# EXERCISE REQUIREMENTS:
Below are lines of data; restate word for word those running from the line containing "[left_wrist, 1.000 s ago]" to the line containing "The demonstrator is", inclusive, and no others.

[[ TASK DATA open ]]

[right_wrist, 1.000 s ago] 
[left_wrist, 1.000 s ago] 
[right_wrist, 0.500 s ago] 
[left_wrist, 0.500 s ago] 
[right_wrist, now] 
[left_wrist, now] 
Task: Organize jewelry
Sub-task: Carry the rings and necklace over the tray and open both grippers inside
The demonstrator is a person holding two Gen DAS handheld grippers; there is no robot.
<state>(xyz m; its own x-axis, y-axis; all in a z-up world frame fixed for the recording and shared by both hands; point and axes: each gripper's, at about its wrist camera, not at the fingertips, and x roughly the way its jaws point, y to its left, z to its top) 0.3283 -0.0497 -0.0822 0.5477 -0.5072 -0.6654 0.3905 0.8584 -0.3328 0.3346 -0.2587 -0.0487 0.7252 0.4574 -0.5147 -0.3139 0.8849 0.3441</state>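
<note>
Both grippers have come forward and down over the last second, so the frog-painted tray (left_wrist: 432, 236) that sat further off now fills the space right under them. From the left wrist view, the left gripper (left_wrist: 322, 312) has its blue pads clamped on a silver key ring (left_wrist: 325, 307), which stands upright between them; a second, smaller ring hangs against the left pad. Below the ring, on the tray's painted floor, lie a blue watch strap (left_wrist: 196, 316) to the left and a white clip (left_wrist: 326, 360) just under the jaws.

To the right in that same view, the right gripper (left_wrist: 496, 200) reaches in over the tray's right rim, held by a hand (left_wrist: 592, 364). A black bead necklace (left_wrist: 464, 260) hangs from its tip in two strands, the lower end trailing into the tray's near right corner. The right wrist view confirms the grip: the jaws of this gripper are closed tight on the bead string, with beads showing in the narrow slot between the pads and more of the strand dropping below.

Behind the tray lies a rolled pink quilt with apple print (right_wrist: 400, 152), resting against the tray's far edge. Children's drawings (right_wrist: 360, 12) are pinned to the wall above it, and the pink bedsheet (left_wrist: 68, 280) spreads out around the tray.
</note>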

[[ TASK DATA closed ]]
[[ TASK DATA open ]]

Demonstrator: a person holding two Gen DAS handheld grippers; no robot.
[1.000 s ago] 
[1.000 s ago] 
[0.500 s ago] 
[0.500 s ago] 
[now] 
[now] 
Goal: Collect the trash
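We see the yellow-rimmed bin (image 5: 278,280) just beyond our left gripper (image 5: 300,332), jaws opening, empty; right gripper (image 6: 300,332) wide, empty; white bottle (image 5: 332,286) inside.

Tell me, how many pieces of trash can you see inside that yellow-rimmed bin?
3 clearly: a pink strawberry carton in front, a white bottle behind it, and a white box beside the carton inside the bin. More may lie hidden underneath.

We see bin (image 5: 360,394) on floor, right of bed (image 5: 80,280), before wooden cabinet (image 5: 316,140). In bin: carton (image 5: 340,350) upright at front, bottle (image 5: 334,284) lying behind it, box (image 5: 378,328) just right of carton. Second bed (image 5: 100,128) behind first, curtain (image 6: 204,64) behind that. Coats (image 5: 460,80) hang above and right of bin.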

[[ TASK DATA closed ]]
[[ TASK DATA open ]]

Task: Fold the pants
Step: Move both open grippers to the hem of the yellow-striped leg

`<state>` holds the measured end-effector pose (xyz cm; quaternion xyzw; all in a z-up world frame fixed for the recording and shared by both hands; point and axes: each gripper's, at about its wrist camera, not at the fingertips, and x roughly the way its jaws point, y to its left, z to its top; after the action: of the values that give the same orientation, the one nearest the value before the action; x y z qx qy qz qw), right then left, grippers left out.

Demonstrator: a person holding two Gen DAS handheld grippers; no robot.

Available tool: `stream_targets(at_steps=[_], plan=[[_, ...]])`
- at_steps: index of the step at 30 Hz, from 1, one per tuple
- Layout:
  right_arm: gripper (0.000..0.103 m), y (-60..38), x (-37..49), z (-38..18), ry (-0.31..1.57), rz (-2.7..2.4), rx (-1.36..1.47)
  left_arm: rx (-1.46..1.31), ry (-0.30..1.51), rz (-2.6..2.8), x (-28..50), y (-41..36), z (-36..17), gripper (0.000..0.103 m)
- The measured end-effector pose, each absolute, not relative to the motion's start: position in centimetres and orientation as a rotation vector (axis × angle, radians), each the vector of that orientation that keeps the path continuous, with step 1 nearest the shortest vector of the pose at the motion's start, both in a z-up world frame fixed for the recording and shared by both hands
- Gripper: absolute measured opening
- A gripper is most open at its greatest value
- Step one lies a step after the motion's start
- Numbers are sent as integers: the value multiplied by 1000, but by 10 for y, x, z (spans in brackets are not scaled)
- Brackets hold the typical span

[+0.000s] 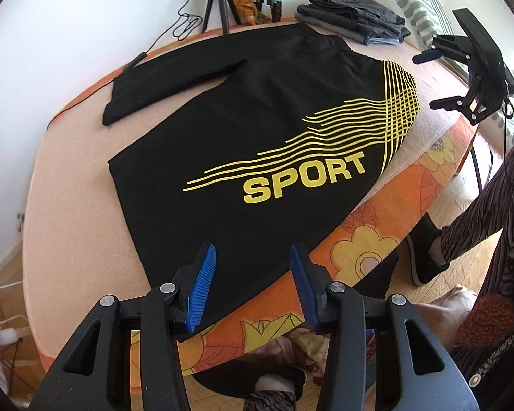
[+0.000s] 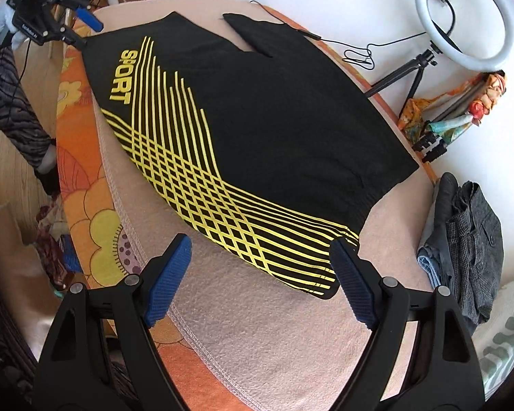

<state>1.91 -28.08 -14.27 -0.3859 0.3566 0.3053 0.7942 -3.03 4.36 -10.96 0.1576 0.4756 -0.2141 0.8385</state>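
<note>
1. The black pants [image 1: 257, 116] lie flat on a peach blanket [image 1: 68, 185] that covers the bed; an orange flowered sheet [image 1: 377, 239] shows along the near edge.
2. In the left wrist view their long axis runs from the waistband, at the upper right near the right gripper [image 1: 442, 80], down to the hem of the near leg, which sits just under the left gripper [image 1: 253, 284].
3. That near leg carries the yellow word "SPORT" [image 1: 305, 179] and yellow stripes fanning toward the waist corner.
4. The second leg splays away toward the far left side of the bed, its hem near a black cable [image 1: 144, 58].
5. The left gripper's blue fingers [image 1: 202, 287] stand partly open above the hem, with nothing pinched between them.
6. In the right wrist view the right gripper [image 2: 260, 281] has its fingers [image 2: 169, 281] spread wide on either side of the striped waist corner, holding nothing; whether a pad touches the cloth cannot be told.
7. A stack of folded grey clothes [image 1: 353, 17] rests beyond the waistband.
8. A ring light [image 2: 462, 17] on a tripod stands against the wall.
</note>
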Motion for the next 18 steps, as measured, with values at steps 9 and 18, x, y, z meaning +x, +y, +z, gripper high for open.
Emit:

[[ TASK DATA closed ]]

# OUTPUT FOR THIS EXERCISE:
[left_wrist, 1.000 s ago] 
[right_wrist, 0.500 s ago] 
[left_wrist, 0.500 s ago] 
[right_wrist, now] 
[left_wrist, now] 
Task: Organize jewelry
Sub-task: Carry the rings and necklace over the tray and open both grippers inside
The demonstrator is a person holding two Gen DAS handheld grippers; there is no robot.

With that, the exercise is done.